ASSIGNED TASK
Beginning at the line that contains "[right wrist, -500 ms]" and finishing at the line that contains "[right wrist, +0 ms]", output the data below exactly. Include both end lines and no pictures.

(PROVIDED INFORMATION)

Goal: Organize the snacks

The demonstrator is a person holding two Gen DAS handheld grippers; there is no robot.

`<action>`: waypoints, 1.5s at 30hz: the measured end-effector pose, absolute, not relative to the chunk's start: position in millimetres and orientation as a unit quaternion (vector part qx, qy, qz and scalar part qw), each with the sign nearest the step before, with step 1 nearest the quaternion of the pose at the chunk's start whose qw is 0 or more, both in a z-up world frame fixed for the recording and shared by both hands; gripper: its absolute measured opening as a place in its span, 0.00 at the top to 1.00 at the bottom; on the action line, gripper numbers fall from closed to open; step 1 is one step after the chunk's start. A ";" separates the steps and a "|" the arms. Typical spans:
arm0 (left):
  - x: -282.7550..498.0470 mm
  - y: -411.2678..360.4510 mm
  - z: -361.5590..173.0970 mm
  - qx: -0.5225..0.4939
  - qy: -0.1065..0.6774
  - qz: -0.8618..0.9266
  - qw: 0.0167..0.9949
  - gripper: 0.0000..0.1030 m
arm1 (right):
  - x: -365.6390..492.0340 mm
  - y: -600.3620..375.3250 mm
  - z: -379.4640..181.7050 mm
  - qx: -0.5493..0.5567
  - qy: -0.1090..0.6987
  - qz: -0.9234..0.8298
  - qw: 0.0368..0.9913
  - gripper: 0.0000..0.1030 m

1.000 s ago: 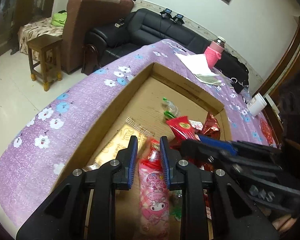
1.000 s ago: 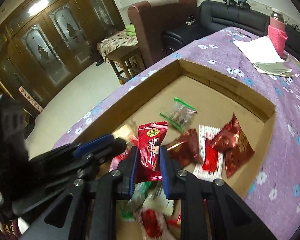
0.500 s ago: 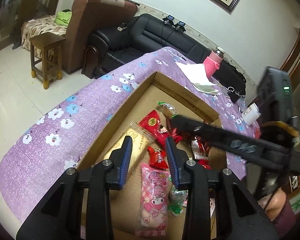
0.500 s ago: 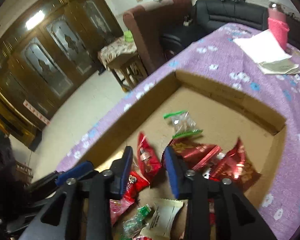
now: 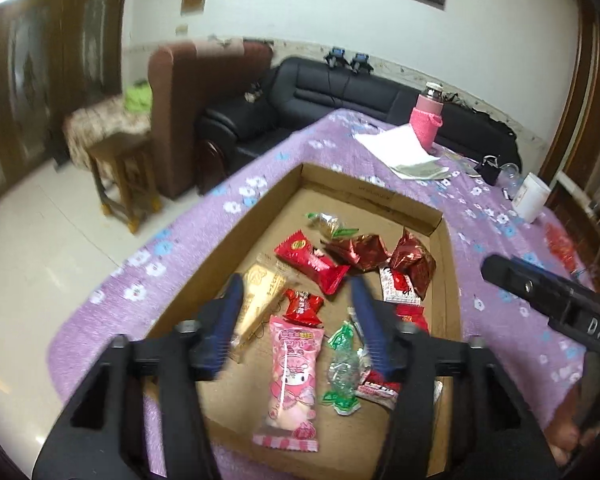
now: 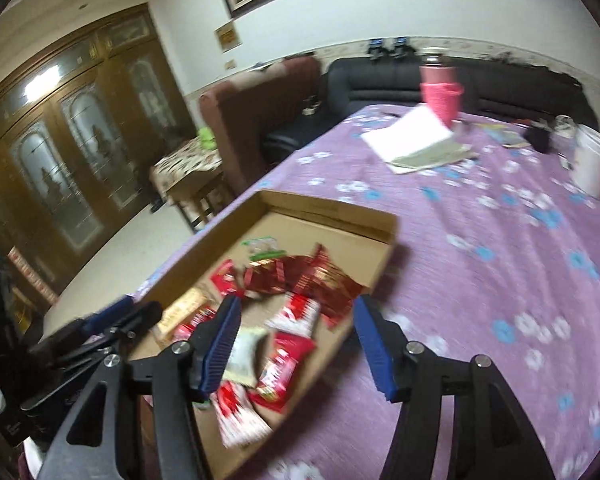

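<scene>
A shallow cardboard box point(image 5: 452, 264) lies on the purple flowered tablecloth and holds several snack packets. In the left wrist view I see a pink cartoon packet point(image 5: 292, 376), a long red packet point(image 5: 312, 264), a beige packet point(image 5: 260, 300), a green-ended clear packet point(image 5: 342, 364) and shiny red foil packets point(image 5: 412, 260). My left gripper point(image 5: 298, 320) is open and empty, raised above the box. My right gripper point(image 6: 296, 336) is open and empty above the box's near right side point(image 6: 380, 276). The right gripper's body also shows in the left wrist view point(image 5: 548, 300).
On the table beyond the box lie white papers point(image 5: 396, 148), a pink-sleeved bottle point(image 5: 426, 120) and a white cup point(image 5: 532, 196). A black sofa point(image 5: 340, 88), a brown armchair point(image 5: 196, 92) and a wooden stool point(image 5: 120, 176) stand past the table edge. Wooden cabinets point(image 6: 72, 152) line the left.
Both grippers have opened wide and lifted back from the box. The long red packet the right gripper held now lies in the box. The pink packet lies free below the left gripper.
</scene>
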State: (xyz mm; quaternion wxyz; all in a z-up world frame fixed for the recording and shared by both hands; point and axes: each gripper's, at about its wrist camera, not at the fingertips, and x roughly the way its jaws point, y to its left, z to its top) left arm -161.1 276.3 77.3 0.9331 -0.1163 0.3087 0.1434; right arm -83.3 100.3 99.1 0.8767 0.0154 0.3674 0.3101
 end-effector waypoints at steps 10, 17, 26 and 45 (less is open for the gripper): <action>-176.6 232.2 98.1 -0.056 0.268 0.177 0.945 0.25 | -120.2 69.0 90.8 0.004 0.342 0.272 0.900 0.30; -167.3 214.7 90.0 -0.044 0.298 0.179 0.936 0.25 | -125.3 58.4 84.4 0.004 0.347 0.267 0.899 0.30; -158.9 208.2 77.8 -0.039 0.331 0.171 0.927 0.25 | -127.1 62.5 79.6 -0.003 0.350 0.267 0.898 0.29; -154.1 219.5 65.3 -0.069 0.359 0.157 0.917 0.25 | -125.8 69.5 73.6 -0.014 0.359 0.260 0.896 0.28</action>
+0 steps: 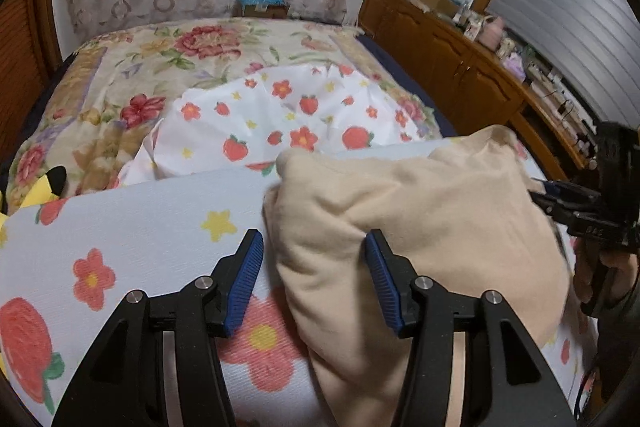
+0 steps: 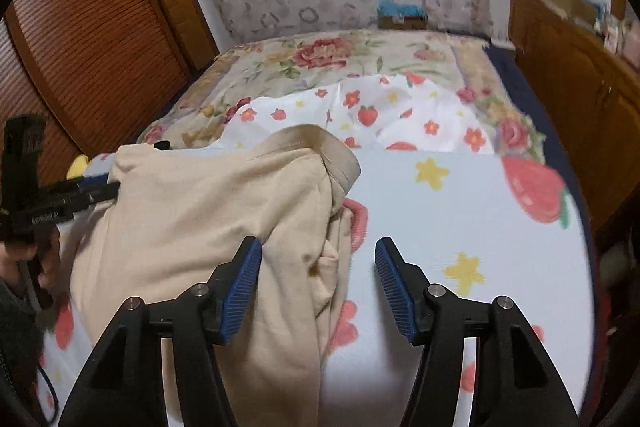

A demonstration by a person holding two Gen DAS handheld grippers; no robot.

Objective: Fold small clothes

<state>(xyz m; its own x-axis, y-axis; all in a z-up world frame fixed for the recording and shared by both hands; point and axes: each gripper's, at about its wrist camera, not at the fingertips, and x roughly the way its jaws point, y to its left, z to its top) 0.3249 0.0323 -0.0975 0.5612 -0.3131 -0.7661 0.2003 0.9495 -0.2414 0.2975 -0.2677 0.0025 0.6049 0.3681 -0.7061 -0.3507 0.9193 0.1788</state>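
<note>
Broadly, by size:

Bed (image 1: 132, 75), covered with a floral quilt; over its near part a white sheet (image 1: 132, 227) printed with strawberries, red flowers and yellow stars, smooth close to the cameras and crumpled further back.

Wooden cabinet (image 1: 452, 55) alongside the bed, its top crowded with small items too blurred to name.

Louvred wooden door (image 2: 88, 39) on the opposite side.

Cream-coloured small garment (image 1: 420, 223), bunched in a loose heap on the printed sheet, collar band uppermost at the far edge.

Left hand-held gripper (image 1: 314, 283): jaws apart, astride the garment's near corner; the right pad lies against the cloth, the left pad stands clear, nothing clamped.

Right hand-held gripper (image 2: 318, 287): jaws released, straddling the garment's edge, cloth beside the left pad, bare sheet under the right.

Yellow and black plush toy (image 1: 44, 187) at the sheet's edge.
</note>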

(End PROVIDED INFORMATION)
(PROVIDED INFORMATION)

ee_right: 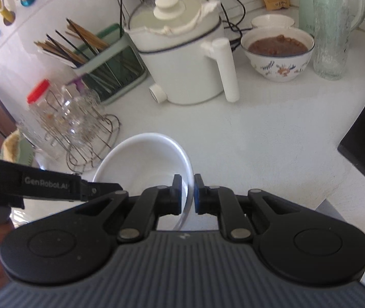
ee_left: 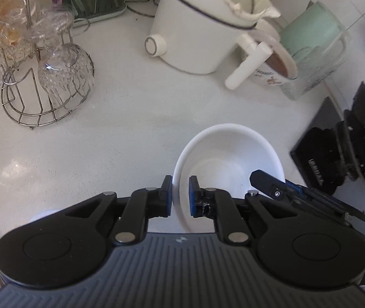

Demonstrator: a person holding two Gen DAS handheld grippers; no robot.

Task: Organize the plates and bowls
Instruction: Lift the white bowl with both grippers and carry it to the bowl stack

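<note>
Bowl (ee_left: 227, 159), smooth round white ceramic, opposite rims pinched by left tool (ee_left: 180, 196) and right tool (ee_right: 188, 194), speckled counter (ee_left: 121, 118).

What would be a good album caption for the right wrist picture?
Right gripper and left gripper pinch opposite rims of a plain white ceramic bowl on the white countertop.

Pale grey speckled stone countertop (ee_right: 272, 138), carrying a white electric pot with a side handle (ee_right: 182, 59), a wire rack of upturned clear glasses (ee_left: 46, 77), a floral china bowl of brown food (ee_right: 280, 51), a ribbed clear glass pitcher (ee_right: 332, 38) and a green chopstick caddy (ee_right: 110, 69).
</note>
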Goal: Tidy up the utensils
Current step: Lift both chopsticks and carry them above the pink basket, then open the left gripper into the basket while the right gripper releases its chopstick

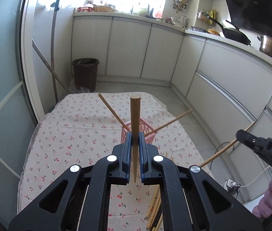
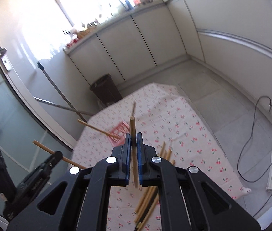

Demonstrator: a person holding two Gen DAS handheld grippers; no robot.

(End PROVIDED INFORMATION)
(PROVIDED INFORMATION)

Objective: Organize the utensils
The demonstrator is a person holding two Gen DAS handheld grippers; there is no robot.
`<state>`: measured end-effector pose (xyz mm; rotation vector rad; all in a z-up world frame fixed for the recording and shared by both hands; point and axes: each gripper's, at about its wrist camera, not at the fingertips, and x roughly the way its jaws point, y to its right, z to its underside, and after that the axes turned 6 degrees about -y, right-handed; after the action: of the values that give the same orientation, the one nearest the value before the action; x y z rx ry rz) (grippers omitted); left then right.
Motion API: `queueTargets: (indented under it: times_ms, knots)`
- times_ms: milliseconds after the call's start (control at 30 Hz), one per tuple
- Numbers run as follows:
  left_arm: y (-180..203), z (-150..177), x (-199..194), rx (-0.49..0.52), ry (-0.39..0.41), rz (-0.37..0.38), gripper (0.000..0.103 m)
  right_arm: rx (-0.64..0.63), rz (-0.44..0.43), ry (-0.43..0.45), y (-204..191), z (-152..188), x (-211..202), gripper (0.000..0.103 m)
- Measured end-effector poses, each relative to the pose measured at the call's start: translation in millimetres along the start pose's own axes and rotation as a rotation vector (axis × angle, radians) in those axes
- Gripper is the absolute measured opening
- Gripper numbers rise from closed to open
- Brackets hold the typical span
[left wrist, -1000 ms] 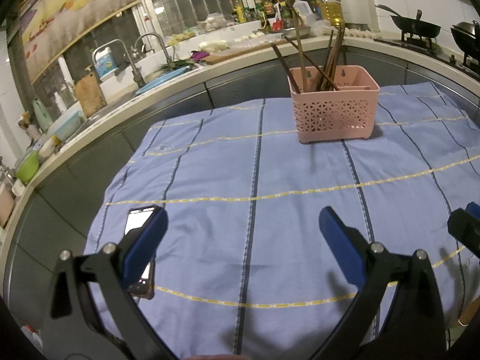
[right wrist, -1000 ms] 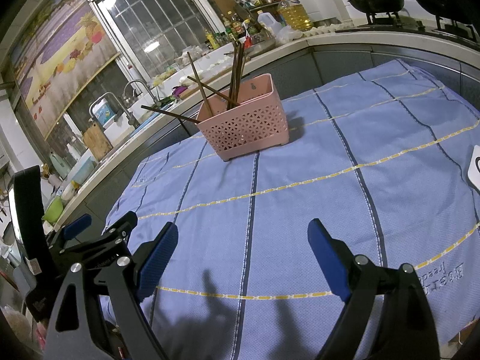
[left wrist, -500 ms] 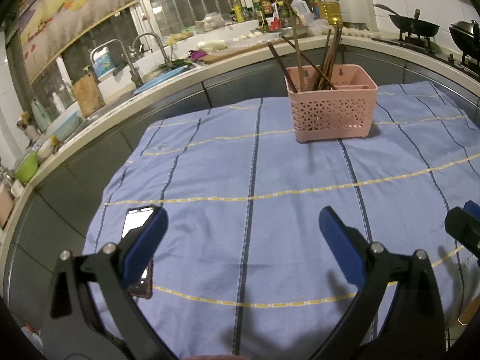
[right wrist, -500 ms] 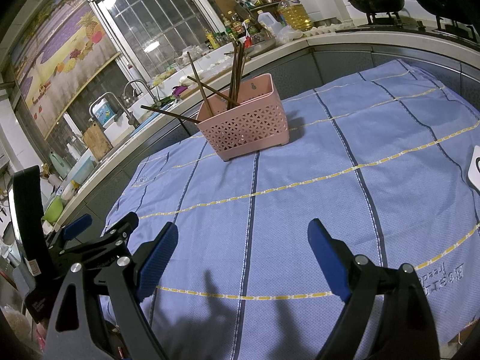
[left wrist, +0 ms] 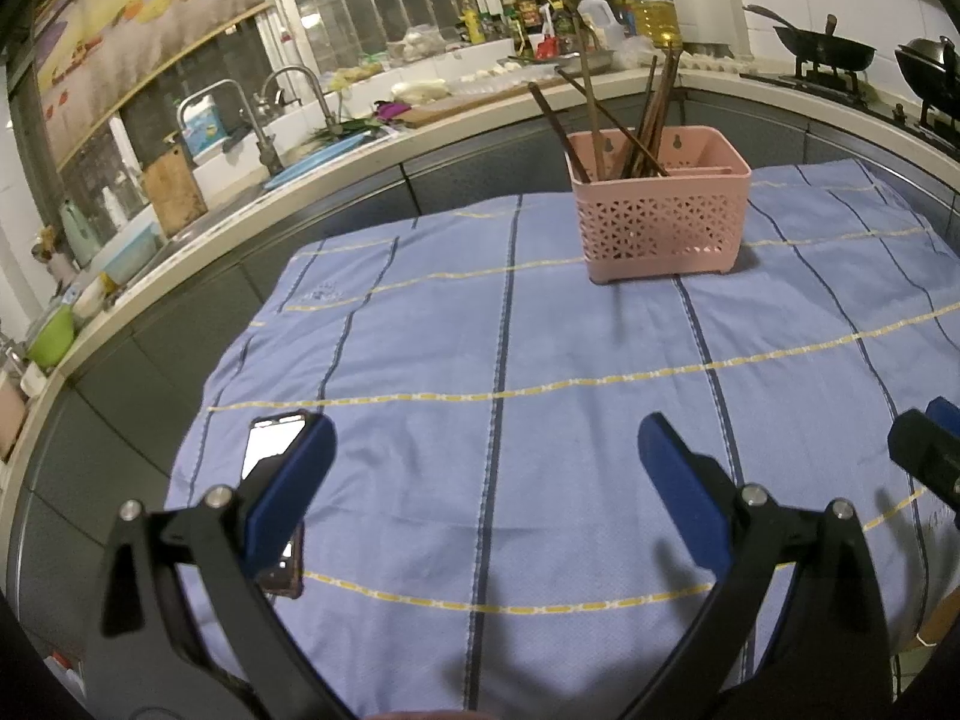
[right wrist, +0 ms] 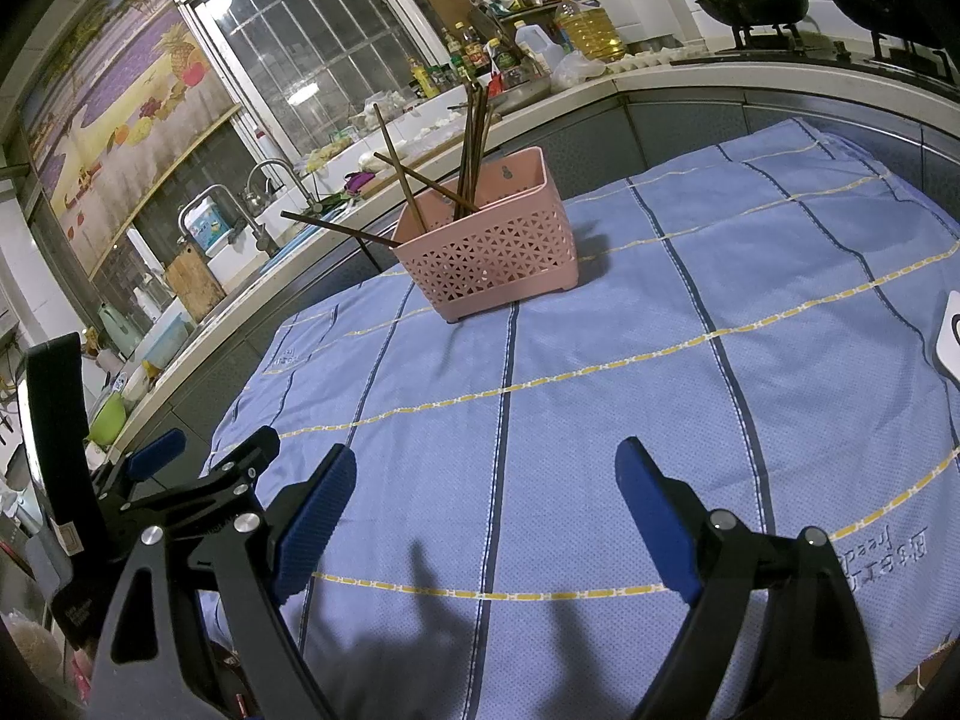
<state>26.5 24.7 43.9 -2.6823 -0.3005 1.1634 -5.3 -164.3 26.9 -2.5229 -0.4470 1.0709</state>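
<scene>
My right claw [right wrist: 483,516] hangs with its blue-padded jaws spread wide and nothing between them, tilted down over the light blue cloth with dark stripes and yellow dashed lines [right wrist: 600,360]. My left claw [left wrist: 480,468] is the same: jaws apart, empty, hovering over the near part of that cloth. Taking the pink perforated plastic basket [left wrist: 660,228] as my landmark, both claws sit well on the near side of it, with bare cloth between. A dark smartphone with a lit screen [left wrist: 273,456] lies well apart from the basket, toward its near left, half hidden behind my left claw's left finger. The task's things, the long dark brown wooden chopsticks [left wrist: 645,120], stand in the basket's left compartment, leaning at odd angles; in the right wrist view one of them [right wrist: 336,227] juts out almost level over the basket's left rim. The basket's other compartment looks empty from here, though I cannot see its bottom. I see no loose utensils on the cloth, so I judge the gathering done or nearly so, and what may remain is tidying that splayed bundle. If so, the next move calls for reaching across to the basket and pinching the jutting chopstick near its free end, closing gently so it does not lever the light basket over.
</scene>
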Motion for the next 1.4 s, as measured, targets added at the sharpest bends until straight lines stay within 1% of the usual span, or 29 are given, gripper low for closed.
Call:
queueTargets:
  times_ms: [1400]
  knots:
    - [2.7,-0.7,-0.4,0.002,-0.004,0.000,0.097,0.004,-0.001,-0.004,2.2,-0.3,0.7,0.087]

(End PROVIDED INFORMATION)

FINAL ANSWER
[right wrist, -500 ms] 
[left wrist, +0 ms] 
[right wrist, +0 ms] 

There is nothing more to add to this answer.